**WHAT NEEDS TO BE DONE**
Once the line with "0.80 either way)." is found, return it along with every line after it, exactly, through the end of the material.

**DATASET SECTION**
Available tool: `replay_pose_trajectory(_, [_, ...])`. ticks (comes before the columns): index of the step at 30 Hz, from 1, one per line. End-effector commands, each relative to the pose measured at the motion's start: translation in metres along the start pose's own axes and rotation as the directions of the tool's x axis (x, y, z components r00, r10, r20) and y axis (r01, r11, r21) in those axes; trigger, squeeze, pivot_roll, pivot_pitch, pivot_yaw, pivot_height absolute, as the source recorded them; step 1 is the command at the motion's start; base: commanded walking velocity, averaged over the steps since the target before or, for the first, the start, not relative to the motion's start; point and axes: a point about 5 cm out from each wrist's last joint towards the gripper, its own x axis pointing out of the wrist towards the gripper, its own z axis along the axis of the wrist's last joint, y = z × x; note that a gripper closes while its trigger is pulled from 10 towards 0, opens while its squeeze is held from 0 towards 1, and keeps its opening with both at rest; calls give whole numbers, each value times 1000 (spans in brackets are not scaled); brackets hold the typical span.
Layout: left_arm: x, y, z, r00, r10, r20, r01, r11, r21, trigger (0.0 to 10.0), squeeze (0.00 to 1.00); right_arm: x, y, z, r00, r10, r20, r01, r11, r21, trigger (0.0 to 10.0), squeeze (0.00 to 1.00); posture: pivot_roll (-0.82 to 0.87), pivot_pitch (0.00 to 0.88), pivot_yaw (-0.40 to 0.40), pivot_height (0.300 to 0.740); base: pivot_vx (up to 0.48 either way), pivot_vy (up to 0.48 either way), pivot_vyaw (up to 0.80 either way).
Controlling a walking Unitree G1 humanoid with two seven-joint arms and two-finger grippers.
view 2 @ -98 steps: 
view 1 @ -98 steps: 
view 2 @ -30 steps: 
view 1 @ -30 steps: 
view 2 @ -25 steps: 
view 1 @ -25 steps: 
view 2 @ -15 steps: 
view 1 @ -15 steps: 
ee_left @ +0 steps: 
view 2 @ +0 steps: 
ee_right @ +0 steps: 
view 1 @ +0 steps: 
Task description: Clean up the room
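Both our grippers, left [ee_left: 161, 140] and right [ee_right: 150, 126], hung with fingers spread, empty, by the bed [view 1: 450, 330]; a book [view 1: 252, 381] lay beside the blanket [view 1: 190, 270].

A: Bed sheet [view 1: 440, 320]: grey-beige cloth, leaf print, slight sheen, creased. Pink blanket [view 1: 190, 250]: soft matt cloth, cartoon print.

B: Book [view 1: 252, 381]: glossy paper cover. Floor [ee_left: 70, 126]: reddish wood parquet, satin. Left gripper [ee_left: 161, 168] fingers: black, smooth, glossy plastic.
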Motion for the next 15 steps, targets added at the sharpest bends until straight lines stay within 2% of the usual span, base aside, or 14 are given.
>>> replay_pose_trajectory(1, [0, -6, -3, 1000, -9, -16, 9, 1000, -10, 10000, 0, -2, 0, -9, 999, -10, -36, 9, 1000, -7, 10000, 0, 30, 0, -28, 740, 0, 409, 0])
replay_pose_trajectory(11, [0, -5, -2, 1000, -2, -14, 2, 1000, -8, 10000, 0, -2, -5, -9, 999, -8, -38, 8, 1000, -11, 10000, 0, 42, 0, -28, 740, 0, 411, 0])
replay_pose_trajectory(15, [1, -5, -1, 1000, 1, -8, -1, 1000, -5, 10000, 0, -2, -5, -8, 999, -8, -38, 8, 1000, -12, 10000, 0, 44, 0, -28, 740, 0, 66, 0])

**SOLUTION BELOW**
Layout: left_arm: x, y, z, r00, r10, r20, r01, r11, r21, trigger (0.0 to 10.0), squeeze (0.00 to 1.00); right_arm: x, y, z, r00, r10, r20, r01, r11, r21, trigger (0.0 to 10.0), squeeze (0.00 to 1.00); posture: pivot_roll (-0.82 to 0.87), pivot_pitch (0.00 to 0.88), pivot_yaw (-0.40 to 0.40), pivot_height (0.300 to 0.740); base: pivot_vx (up to 0.48 either way), pivot_vy (up to 0.48 either way), pivot_vyaw (up to 0.80 either way).
Controlling a walking Unitree G1 humanoid with two seven-joint arms and two-finger grippers.
view 2 @ -98 steps: 
view 1 @ -98 steps: 
view 2 @ -30 steps: 
view 1 @ -30 steps: 
view 2 @ -25 steps: 
view 1 @ -25 steps: 
view 2 @ -15 steps: 
view 1 @ -15 steps: 
ee_left @ +0 steps: 
view 2 @ +0 steps: 
ee_right @ +0 steps: 
view 1 @ +0 steps: 
Task description: Clean up the room
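Both our grippers, left [ee_left: 161, 140] and right [ee_right: 150, 126], hung with fingers spread, empty, by the bed [view 1: 450, 330]; a book [view 1: 252, 381] lay beside the blanket [view 1: 190, 270].

A: Bed sheet [view 1: 440, 320]: grey-beige cloth, leaf print, slight sheen, creased. Pink blanket [view 1: 190, 250]: soft matt cloth, cartoon print.

B: Book [view 1: 252, 381]: glossy paper cover. Floor [ee_left: 70, 126]: reddish wood parquet, satin. Left gripper [ee_left: 161, 168] fingers: black, smooth, glossy plastic.
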Motion for the next 15 steps, targets added at the sharpest bends until straight lines stay within 2% of the usual span, base aside, or 14 are given.
>>> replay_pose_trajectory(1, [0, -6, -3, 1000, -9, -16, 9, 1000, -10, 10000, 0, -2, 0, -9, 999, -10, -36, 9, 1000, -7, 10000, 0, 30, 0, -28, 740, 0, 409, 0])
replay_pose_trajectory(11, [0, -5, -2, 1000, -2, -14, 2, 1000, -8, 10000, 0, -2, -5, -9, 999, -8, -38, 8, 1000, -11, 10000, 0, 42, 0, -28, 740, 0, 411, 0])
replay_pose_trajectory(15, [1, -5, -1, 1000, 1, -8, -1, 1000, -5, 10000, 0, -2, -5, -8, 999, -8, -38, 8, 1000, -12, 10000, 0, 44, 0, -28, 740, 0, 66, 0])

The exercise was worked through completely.